Ming Smith and Martine Barrat: Overlooked Masters

At the historic Saint Anne church, 80-year-old American artist Ming Smith's 'Wandering Light' marks her first solo show in France. Her soft, blurred black-and-white photographs, such as the 1978 masterpiece of Sun Ra, capture energy and refuse to fix subjects in space. Meanwhile, Martine Barrat's 'Soul of the City' showcases her intimate portraits of South Bronx gangs and residents from the 1970s. The 93-year-old photographer, who moved to New York in 1968, worked closely with the Roman Kings and Ghetto Brothers. Her film 'You Do the Crime, You Do the Time' drew thousands to the Whitney in 1978. Barrat's minimal compositions, featuring a six-year-old boxer or a gang leader on his release day, are compared to the work of Bruce Davidson and Roy DeCarava.

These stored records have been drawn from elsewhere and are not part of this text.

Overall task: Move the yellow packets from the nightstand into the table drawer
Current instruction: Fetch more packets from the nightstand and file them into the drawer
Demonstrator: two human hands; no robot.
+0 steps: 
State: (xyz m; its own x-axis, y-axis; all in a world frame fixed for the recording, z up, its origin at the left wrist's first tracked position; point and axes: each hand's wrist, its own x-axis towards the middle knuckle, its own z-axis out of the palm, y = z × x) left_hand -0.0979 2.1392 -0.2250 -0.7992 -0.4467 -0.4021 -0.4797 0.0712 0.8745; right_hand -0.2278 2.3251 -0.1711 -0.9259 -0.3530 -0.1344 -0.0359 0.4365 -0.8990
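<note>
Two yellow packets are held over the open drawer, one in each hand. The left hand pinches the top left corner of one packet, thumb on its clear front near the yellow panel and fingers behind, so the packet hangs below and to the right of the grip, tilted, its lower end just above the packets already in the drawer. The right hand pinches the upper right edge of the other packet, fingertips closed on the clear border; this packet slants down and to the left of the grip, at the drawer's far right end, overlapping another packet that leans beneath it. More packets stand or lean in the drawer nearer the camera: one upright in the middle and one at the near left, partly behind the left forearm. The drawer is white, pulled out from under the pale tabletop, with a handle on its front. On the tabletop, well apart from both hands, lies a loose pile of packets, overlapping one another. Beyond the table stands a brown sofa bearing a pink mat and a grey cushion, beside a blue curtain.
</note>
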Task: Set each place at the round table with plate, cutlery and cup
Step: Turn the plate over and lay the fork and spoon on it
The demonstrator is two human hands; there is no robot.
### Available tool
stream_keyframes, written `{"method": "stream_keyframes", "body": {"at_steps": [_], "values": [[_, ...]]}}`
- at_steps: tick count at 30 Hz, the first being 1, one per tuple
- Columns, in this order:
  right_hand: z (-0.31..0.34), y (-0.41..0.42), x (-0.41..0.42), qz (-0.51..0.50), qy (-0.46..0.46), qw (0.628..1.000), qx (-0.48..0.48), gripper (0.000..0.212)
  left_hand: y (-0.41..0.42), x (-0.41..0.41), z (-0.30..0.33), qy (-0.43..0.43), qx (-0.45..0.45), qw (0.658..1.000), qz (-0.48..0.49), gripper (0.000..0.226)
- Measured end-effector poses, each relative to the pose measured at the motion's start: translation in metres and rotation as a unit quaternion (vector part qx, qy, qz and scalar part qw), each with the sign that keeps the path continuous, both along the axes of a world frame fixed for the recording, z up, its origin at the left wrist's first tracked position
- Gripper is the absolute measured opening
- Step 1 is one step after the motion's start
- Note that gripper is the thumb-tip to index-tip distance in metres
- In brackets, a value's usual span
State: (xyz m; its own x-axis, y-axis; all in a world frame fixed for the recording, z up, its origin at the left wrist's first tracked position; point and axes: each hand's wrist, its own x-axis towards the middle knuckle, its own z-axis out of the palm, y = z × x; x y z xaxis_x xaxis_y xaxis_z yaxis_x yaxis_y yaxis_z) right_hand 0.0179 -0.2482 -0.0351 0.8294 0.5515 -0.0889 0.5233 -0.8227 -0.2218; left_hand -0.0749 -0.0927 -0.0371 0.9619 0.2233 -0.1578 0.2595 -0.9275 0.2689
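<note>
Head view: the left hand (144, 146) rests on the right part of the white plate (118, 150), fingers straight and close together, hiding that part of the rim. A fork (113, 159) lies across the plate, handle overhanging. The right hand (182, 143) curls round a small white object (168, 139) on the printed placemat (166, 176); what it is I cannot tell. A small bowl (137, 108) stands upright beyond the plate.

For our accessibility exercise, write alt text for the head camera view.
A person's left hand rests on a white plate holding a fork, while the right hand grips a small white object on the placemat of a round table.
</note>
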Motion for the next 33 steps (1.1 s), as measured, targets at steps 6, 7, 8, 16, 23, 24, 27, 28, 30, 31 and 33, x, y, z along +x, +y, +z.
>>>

As she states, 'It is in places of violence that I find love.'

Festival Challenges Hierarchies

While some group shows feel stale and celebrity exhibitions by Patti Smith and Charlotte Gainsbourg misfire, the festival's focus on UFOs, animals, magical forests, and interconnectedness creates a harmonious whole. By placing amateur alien pranksters alongside William Klein, and elevating neglected masters alongside viral TikTok videos, Les Rencontres de la Photographie continues to challenge what makes a valuable photograph for our times. The festival runs at various venues in Arles until 4 October.